## WHAT IS EXPECTED
Nothing but the lines from the one containing "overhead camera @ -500" through the last line of the data below should be returned, each copied exactly.

## SOURCE MATERIAL
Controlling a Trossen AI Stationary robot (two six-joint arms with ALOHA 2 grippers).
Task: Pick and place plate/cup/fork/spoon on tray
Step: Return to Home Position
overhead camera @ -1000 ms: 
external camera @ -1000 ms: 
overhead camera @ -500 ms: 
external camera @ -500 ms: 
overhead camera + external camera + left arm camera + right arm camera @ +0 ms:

## SOLUTION BELOW
overhead camera @ -500 ms: 
external camera @ -500 ms: 
overhead camera + external camera + left arm camera + right arm camera @ +0 ms:

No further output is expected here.